The modern day “file” on these kind of lines but with its multi-media characteristic offers all kinds of possibilities. Interviews in the course of a project as audio files are included in a text say as links. Visual evidence too. It is the ease with which links in comprehensible fashion can be made, that would, I think, have most excited him Between his time and now there have been analogous ways of working. The ‘files’ of serious documentary film-makers for example, likely as not a hotch-potch of written research, photos, interviews and footage which might coalesce around the chosen theme. Given the costs involved in film-making, the theme might well have had to be established early on in the process. With the file as described by Mills, there is what might be called a pre-preparation phase in the process. He thinks for example that. “you will find it well to sort all these items (the notes, clippings, fringe-thoughts etc) into a master file of ‘projects’, with many subdivisions. The topics of course change, sometimes quite frequently.”

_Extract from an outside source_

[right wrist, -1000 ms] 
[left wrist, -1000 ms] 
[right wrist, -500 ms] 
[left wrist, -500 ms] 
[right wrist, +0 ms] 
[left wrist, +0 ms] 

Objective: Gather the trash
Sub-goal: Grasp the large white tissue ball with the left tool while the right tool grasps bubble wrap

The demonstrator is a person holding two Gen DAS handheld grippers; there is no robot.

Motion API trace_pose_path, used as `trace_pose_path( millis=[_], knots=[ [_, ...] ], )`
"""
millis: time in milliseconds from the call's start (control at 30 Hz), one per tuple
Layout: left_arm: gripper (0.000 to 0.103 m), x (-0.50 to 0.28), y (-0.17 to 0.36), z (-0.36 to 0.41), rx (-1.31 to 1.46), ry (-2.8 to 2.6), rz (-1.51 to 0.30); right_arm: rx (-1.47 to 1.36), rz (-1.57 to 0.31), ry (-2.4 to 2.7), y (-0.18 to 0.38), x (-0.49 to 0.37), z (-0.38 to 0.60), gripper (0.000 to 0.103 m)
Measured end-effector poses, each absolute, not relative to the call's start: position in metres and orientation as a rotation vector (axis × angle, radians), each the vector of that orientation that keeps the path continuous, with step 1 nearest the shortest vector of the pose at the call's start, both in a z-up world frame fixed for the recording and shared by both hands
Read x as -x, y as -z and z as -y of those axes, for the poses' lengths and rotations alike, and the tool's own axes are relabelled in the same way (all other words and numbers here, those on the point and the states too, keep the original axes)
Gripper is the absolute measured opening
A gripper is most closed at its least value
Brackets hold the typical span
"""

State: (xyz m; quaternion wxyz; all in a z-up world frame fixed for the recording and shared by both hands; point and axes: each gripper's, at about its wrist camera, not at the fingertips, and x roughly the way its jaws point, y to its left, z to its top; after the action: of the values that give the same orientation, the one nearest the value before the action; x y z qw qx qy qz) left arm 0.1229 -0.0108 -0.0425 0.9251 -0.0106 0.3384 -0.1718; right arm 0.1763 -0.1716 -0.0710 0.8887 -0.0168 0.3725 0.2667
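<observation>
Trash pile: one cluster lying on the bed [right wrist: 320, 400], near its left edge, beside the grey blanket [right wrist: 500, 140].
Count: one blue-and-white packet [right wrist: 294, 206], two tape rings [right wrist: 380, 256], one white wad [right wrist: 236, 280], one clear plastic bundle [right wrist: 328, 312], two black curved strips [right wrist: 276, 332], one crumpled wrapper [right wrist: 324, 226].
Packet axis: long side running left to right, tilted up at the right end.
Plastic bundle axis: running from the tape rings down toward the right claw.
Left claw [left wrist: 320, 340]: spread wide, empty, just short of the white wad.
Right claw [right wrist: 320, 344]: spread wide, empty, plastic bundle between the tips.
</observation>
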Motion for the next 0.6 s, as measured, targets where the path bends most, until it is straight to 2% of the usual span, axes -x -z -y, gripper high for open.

As do the categories. He talks of the habit of classification, that necessity in ordering one’s material, but also of how “a new classification is the usual beginning of fruitful developments.” I can testify to the truth of this, how in my own case, examining the lead-up to the invasion of Iraq, produced the notion of “think-tank reality”, the way in which truth was being replaced by partial agendas with the proliferation of think-tanks to the fore. Categories then can “change – some being dropped and other being added”…and this “ – is an index of your intellectual progress and breadth.” These are not elitist words but rather describe the process of learning and developing the craft. What they allow for is an openness as to what may come of your initial, and perhaps most heartfelt, concerns. Once one’s ‘concern’ has clarified itself into a project – and he uses how he came to, and then went about writing The Power Elite as an example – a whole set of problems arise as to how to present them, technical, craft problems. At the same time ‘projects so often require both re-examination and refreshment.. “After making my crude outline I examined my entire file, not only for those parts of it that obviously bore on my topic, but also those which seemed to have no relevance whatsoever. Imagination is often successfully invited by putting together hitherto isolated items, by finding unsuspected connections.”

This is not serendipity, though that is a real enough possibility and which, like those sudden – in a dream – proofs of unsolved mathematical theorem has invariably involved a lot of hard concentrated work beforehand. Rather, when mainstream presentation of the world presents a ONE reality while at the same time keeping related events and phenomena as belonging to several dissociated, rigorously apart realities, these “unsuspected connections” (or even suspected connections) are made. It’s perhaps not surprising then that though not named, it must be Karl Marx he has in mind, when he goes back to that sociological imagination built on the file. “There is an unexpected quality about it, perhaps because its essence is the combination of ideas that no one expected were combinable – say, a mess of ideas from German philosophy and British economics.” As with those mathematical theorem, these connections don’t come out of nowhere. Mills’ tip is the “rearranging” of the file. “You simply dump out heretorfore disconnected folders, mixing up their contents, and then re-sort them. You try to do it in a more or less relaxed way.”

This craft process, a kind of trial and error, can be relaxed, and in the case of his German philosophy and British economics, a “playfulness of mind back of such combining, as well as a truly fierce drive to make sense of the world.” The craft process is how it can be done, but the fierce drive to make sense of the world, surely a personal need, is indispensable to using the process. And because this is a serious business, there is finally the hard work of producing something intelligible out of all this miscellany, so that your ‘making sense of the world’ is important to you, and of use to others.